Neuro 15 - Sleep and consciousness Flashcards
Describe the stages of sleep
A single sleep cycle = 90 minutes (multiple sleep cycles during night)
Stages 1 and 2 = non REM, relatively minimal changes in EEG, EOG, EMG
Stages 3 and 4 = big EEG changes, semi-big EOG changes, EMG similar
Stage 5 = REM. Dreams + big EOG changes (eye movement) and EMG activity further decreases.

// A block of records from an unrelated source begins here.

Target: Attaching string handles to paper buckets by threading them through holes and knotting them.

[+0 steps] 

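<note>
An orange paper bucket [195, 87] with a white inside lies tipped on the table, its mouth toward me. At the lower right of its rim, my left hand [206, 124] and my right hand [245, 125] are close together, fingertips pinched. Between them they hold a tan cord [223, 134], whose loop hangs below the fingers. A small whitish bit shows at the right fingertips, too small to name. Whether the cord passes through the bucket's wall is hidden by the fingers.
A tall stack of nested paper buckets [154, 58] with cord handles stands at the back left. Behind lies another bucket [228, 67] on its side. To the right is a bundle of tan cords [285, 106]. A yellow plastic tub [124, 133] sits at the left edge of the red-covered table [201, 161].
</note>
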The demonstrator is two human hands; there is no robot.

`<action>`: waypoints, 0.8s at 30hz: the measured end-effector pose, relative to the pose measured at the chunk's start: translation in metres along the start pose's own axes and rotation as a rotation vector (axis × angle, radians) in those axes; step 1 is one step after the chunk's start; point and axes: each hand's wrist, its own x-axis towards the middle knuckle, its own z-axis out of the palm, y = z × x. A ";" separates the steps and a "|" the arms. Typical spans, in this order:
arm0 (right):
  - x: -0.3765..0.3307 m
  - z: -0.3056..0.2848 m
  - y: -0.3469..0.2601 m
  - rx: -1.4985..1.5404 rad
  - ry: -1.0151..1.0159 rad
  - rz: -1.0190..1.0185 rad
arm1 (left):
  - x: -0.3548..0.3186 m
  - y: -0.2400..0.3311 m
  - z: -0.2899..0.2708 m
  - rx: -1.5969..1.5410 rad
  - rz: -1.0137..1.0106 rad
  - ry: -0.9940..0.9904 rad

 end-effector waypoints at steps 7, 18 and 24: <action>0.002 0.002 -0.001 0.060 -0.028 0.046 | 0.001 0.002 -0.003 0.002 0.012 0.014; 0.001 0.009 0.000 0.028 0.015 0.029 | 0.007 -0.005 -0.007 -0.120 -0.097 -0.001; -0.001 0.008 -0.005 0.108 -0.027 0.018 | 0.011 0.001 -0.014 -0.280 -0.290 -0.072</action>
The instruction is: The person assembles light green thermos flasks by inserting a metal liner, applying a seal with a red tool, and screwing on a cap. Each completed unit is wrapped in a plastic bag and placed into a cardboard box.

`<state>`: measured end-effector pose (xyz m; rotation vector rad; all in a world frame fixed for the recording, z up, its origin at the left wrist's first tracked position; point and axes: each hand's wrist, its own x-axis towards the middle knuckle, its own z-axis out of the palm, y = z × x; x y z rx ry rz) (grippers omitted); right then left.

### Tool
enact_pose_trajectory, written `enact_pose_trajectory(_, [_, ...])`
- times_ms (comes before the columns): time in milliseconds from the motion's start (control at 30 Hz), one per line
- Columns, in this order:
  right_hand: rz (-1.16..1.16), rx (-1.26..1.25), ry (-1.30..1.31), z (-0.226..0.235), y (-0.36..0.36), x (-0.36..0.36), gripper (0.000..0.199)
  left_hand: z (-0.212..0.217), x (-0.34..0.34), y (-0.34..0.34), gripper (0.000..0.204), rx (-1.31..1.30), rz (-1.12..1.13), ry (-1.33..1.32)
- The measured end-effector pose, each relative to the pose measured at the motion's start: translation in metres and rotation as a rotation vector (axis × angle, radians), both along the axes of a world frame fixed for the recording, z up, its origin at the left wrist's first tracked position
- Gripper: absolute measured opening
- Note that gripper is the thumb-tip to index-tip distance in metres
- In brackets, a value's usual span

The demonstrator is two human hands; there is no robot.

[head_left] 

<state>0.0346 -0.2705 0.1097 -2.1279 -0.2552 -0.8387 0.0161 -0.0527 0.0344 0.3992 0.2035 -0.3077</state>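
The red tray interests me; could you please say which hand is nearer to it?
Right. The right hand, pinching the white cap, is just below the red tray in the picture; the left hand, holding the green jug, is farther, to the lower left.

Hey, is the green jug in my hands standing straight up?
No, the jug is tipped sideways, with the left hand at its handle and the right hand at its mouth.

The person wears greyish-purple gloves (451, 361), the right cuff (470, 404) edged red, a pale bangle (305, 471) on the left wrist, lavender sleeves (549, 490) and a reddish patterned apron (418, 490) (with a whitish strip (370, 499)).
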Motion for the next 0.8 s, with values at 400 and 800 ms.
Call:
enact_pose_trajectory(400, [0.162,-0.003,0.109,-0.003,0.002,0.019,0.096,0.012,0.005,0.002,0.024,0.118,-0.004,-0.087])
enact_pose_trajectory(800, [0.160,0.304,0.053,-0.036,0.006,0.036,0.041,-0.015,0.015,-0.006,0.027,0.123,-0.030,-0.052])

EEG res again after falling
Describe HR and Response rate in sleep
HR and resp rate = slow during slow wave sleep, faster during REM sleep
How does the reticular activating system control consciousness
Lateral hypothalamus (linked with orexin/hypocretin system) - promotes wakefulness by stimulating RAS
Ventrolateral preoptic nucleus - promotes sleep by inhibiting RAS
How do we achieve circadian synchronisation of sleep/wake cycle
Suprachiasmatic nucleus —> synchronises sleep with falling light level
What are the effects of sleep deprivation
Psychiatric/neurological - sleepiness, irritability, stress, mood fluctuations, depression, etc
Neurological - impaired attention, memory, executive function. Risk of errors and accidents, neurodegeneration linked w sleep disorders (e.g. Lewy body dementia)
Somatic - glucose intolerance, obesity, diabetes, reduced leptin, impaired immunity, increased CVD/Ca risk
What occurs after sleep loss?
- Reduced latency to sleep onset i.e. fall asleep quicker/earlier
- Increased slow wave sleep (NREM)
- Increased REM sleep
What are the potential functions of sleep
- Energy conservation
- Memory consolidation
- Restoration and recovery
Describe dreams
Can occur in REM and NREM sleep (more common in REM)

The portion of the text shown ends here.